Under such realistic cost comparisons, nuclear power plummets to its
actual status as the worst buy available. You didn't understand that from
those slick ads? You weren't supposed to. The nuclear industry has a
well-earned reputation for breezy mendacity.
Lost in the debate over what kind of new
plant to build is the best option of all: more efficient use of the
electricity we already have. We've been reducing electricity use per
dollar of gross domestic product by 1.6% a year nationwide, and in
California between 1997 and 2000, by 4.4% a year. California has held its
per-capita electricity use essentially flat since the mid-1970s, yet far
more savings remain untapped--enough nationally to save four times nuclear
power's output, at one-sixth its operating cost.

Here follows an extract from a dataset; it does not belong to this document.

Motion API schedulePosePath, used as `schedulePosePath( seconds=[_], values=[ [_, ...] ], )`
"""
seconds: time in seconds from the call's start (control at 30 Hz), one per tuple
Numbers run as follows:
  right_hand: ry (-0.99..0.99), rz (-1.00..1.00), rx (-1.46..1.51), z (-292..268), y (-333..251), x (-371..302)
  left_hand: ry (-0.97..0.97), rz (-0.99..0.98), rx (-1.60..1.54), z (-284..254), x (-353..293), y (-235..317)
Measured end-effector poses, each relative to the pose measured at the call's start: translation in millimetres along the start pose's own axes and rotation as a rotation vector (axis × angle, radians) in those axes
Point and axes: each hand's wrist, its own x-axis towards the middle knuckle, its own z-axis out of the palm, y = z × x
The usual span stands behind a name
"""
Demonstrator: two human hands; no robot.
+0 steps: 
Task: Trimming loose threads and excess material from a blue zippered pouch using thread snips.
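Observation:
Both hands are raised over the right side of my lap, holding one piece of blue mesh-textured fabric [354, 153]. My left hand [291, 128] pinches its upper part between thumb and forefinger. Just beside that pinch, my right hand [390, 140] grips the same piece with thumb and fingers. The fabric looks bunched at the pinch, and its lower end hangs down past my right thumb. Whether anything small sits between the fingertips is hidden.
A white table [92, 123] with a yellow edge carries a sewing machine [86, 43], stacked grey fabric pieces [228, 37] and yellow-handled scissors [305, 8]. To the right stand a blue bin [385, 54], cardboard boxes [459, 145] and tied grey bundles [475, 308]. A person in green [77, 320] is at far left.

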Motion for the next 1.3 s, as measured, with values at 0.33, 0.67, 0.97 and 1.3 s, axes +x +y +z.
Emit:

Our personal household
electric bill, for example, is $5 a month for a 4,000-square-foot house in
the Rocky Mountains. Passive solar design and super-efficient appliances
and lighting yielded a 90% savings on electricity and 99% on fuel. The
improvements, made in 1983, paid for themselves in 10 months. Today's
technologies are far better. An estimated three-fourths of U.S.

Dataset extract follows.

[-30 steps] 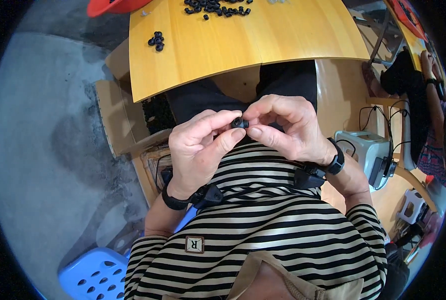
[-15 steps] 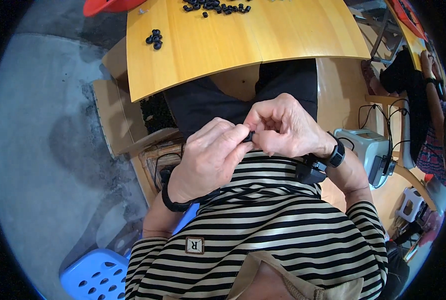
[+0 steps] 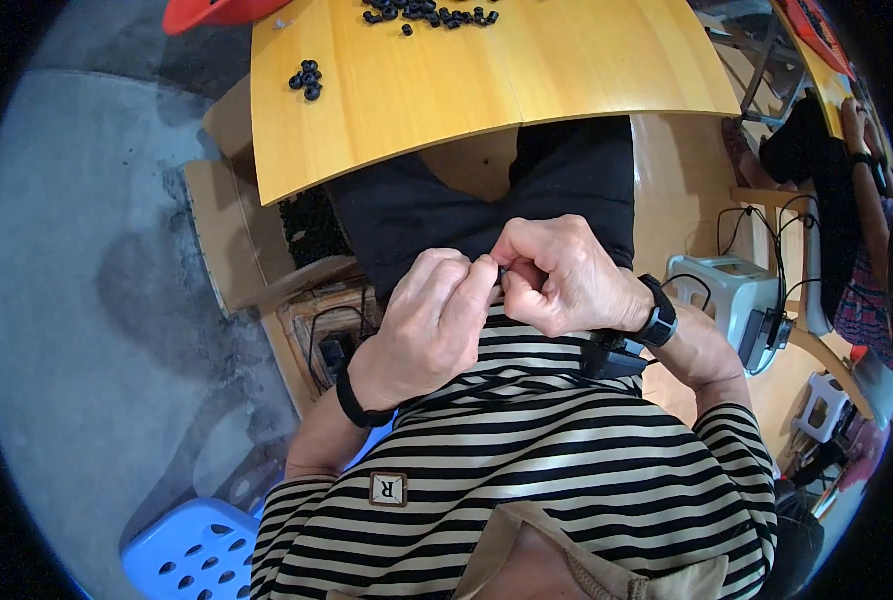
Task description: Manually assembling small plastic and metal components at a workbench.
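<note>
Both of my hands meet above my lap, just off the near edge of the wooden table (image 3: 567,80). Between the fingertips sits a small black ring-like part (image 3: 502,273), mostly covered by the fingers. My left hand (image 3: 432,310) pinches it from the left side. From the right, my right hand (image 3: 567,275) has its thumb and bent forefinger against the same part. On the table, a small cluster of black ring-shaped parts (image 3: 309,80) lies at the left, and a larger scattered pile of them (image 3: 432,14) lies at the far edge.
Left of my legs stands an open cardboard box (image 3: 217,235) with many dark small pieces (image 3: 315,225) inside. A red basin (image 3: 217,12) is at the far left. To the right are a pale plastic stool (image 3: 732,290) with cables and another person's arm (image 3: 872,215).
My right hand has rolled and shifted slightly lower, its fingers closing nearer the thumb. My left hand has turned a little, so less of the black part shows.
</note>
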The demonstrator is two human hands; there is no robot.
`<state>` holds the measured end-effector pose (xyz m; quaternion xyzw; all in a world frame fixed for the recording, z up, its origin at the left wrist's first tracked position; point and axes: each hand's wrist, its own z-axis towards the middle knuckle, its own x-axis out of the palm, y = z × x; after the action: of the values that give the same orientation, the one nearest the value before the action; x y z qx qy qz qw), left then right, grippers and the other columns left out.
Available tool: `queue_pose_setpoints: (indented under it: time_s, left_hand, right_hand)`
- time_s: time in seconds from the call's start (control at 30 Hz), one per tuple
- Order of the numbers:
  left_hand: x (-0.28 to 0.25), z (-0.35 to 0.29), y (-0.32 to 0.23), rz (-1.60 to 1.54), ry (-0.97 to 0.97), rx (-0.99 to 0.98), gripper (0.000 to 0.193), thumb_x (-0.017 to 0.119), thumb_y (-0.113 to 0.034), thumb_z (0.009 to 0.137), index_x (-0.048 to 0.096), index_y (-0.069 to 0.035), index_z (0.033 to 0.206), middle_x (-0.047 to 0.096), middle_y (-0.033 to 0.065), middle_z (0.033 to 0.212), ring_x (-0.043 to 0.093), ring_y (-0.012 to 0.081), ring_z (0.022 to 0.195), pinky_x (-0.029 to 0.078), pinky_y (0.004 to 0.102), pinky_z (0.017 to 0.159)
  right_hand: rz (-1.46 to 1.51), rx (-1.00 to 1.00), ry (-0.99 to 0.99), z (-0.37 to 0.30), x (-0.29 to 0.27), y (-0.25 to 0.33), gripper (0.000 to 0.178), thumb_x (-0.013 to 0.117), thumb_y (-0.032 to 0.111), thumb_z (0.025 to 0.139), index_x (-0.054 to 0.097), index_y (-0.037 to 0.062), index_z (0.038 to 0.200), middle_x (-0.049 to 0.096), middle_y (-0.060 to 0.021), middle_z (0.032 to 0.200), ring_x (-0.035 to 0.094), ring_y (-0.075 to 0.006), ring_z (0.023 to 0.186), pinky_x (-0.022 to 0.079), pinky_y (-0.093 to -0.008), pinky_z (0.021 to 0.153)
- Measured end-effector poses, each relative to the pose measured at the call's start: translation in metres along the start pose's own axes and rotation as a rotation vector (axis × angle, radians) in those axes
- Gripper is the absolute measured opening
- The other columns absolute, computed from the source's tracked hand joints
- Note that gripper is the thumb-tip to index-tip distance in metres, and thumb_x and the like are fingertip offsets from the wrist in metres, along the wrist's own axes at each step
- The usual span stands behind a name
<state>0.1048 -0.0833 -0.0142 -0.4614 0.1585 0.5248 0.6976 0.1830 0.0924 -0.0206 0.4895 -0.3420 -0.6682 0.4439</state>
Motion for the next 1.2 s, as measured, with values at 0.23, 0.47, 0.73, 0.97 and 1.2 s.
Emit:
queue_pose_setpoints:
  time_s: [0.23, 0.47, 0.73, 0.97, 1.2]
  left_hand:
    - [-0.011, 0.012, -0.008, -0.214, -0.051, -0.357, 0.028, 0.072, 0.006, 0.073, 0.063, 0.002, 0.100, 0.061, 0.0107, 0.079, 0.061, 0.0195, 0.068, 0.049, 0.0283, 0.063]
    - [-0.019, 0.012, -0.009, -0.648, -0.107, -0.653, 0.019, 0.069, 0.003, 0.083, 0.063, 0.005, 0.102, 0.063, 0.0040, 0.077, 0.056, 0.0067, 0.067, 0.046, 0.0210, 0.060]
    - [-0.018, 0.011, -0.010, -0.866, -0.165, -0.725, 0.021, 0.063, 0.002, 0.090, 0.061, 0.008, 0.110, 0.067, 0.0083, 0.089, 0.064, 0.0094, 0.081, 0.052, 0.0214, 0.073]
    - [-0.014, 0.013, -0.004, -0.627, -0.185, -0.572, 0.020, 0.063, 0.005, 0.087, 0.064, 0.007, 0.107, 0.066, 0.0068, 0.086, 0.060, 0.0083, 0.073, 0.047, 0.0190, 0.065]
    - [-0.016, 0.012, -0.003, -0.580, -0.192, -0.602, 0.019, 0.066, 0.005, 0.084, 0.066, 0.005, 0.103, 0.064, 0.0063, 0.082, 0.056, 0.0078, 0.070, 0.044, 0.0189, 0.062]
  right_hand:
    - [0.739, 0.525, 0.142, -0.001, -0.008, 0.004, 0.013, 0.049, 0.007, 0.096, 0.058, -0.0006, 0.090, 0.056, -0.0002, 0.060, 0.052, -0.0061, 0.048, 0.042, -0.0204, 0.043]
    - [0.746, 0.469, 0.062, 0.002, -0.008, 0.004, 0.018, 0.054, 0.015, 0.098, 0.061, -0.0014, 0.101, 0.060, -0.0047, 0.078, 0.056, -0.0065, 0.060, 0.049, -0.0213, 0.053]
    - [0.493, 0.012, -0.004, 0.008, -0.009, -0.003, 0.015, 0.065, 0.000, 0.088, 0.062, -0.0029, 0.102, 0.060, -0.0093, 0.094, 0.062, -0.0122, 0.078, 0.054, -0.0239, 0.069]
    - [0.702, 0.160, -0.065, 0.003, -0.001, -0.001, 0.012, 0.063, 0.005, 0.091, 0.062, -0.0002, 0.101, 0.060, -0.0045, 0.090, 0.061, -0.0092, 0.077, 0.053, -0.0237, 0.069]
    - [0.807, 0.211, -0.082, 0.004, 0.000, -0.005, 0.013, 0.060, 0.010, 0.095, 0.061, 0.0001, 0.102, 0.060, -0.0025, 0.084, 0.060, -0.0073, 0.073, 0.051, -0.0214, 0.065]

electricity could now be saved through efficiency techniques that cost
less than generating that power, even in existing plants.

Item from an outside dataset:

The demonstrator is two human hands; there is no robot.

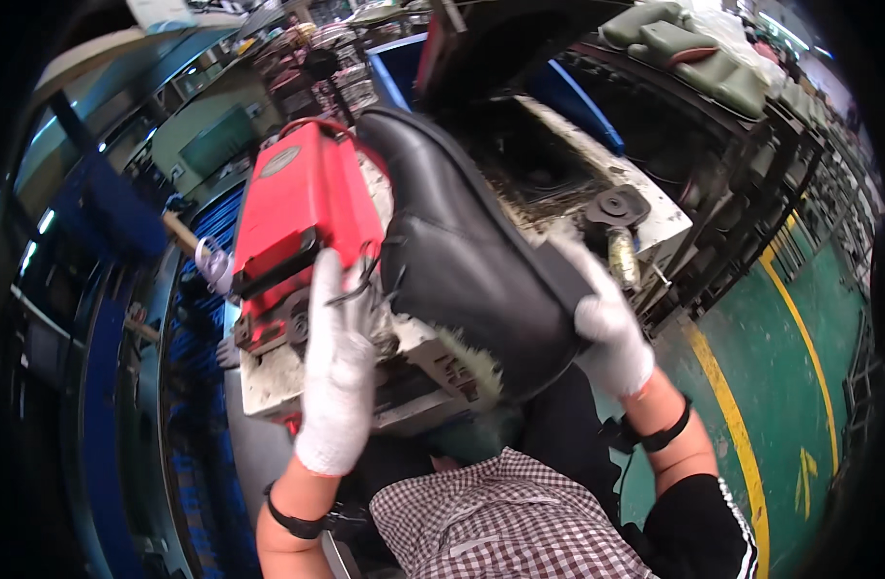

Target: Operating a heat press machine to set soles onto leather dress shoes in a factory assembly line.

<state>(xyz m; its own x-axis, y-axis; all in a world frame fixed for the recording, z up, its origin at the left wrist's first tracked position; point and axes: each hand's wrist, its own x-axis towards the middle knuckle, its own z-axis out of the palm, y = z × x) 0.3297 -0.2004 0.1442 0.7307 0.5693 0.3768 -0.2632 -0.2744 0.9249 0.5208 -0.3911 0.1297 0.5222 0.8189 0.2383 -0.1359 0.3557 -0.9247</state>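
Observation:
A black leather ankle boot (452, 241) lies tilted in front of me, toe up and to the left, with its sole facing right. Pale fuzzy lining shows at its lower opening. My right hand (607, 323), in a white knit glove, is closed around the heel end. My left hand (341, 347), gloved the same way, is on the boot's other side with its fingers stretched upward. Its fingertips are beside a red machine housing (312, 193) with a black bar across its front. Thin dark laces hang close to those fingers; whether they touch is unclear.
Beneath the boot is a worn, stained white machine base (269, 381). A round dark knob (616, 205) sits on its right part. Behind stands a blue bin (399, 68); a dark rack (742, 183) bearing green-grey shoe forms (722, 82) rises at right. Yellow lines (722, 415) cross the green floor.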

Nor, finally, do shortages of
electricity in California justify more nuclear plants anywhere. California
did not have soaring electricity demand during the 1990s, did not stop
building power plants and is probably not even short of generating
capacity. The system that had rolling blackouts at a 28-gigawatt load last
winter is the same one that comfortably delivered 53 gigawatts two summers
ago. Half its power plants didn't suddenly evaporate. Rather, there's
apparently been adequate generating capacity--if power plants ran as
reliably as they did before utilities sold them. But in fact, since
utility maintenance contracts expired last fall, many of the sold plants
have been calling in sick--often, some evidence suggests, because their
new owners earn far more profit by selling less electricity at a higher
price rather than more at a lower price.
If California does have a serious
supply-demand imbalance, it should be resolved in the cheapest, fastest,
surest and safest ways. Buying more nuclear plants violates all these
criteria. It would buy less solution per dollar, making the problem worse.
That's also true of nuclear solutions to climate change.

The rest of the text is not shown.